Look for "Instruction" in each line of the entries, and return the matching lines.
Start of Raw data
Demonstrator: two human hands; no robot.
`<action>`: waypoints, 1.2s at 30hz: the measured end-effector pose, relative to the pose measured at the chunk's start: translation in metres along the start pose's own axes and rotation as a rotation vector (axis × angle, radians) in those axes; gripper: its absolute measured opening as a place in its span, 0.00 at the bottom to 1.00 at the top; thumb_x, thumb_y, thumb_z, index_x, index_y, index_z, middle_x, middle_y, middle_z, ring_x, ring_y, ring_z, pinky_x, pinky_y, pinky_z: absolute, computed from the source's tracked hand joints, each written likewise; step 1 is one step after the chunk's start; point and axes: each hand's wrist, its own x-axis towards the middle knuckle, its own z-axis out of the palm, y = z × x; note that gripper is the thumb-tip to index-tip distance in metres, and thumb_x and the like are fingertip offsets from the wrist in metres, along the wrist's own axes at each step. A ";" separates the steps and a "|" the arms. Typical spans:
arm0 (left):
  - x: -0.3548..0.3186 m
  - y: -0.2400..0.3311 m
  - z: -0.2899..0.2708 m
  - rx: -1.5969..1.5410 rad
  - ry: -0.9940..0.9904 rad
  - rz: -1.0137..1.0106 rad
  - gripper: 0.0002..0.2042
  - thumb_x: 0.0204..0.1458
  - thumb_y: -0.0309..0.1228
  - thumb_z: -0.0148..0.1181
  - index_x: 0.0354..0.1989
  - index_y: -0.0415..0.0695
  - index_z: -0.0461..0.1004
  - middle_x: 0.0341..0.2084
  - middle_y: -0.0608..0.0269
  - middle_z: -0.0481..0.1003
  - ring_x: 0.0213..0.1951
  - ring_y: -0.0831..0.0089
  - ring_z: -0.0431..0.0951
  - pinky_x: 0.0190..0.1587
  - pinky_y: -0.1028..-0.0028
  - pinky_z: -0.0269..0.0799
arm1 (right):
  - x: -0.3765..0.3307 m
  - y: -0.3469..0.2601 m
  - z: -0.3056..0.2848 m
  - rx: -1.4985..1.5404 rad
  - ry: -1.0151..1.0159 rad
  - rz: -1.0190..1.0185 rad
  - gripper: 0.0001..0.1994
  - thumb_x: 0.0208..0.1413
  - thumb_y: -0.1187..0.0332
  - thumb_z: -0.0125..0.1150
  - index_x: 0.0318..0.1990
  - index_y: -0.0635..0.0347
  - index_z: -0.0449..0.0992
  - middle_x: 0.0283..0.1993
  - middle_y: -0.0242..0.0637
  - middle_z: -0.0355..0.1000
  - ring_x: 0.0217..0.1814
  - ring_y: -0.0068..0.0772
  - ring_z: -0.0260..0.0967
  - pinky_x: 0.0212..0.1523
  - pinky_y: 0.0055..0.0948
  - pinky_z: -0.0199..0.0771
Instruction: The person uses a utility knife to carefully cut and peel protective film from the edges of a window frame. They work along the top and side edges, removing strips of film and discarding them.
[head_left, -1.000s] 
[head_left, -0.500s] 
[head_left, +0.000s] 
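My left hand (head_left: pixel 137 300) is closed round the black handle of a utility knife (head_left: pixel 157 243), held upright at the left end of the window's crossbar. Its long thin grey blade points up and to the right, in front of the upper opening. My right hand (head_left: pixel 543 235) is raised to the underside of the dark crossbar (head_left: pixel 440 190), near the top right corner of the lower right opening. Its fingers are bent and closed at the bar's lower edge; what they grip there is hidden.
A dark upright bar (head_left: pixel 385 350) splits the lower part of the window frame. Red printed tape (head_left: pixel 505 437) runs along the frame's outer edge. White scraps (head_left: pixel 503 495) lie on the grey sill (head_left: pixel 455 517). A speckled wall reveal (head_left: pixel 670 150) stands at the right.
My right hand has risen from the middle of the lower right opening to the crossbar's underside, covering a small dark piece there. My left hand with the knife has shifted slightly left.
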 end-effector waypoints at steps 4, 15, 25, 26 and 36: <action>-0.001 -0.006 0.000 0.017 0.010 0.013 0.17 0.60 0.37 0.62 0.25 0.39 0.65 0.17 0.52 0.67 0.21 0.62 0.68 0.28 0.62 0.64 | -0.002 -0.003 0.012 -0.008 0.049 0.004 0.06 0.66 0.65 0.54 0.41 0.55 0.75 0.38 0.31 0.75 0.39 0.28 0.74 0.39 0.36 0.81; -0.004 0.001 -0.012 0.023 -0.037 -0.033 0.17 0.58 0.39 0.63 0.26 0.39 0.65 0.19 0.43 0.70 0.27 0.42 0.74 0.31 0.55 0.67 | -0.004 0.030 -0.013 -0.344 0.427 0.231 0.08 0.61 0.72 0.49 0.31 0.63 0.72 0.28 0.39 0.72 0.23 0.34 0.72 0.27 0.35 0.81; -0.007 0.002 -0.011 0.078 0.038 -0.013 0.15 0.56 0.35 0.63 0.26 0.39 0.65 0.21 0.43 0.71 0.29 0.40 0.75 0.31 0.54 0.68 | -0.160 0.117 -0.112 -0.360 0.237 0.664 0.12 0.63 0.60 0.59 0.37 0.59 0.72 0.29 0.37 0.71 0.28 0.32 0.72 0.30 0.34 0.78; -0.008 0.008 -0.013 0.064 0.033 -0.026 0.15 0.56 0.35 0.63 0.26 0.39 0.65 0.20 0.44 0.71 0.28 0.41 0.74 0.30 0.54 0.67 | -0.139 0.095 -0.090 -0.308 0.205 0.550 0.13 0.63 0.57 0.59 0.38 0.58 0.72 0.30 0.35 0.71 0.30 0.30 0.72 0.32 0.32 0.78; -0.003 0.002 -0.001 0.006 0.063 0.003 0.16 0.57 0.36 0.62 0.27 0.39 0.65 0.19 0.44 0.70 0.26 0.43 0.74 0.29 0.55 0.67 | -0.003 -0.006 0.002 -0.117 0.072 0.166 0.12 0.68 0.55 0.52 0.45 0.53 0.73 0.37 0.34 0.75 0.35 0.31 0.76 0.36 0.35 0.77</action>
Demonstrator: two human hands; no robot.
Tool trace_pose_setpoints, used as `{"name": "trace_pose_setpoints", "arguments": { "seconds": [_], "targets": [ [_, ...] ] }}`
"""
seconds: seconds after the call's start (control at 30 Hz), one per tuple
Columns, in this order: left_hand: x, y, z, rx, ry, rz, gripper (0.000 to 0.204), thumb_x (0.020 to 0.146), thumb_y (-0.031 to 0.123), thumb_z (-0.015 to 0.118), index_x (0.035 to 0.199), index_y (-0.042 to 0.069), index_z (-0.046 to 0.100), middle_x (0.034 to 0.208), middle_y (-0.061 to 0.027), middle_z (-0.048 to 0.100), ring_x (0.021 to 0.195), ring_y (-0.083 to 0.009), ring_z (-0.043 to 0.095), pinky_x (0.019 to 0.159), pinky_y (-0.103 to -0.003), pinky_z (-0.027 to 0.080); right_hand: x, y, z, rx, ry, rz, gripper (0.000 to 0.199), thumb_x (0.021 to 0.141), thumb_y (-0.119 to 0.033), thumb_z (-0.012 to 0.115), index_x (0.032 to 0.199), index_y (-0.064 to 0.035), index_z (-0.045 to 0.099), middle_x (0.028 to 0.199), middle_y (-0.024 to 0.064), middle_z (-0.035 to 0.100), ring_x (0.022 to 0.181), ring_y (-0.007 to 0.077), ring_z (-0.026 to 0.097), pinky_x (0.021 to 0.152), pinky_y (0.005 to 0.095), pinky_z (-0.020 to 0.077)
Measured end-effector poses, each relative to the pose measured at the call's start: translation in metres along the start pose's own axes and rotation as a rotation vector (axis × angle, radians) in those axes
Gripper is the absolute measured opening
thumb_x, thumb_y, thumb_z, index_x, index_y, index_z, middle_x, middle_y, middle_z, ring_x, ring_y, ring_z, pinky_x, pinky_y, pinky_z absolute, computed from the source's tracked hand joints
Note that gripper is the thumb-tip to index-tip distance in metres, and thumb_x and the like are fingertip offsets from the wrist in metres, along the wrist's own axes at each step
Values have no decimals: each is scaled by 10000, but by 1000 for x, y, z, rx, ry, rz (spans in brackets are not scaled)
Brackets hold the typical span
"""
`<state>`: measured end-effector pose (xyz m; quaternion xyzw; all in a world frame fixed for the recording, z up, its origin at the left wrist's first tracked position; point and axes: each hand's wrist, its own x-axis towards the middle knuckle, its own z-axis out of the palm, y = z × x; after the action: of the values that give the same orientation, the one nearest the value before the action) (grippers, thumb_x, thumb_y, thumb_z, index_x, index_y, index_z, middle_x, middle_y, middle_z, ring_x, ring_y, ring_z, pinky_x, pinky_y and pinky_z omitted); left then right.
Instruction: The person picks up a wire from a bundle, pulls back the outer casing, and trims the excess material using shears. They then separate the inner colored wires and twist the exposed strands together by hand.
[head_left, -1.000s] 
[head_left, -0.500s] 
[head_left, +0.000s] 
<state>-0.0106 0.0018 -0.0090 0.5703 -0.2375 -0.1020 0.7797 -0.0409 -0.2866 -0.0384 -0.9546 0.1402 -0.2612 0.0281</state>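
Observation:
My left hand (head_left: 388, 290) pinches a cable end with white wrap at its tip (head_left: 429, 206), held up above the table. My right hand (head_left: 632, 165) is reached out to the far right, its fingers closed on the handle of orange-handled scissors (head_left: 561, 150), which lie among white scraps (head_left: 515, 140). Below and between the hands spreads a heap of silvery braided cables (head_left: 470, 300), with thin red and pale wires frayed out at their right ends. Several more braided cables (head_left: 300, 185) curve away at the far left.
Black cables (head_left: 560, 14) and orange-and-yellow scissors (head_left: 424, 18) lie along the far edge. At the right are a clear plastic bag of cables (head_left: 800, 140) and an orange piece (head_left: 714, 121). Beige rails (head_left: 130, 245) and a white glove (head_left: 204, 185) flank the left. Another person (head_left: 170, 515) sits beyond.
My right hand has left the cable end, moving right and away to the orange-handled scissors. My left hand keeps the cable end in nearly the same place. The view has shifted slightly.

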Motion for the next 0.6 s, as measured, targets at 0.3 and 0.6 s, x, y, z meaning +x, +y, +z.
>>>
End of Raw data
(Your solution):
Instruction: The person uses a utility knife to carefully cut and peel protective film from the edges of a window frame. They work along the top and side edges, removing strips of film and discarding them.
Instruction: The person picks up a wire from a bundle, pulls back the outer casing, and trims the excess material using shears. They then separate the inner colored wires and twist the exposed strands together by hand.

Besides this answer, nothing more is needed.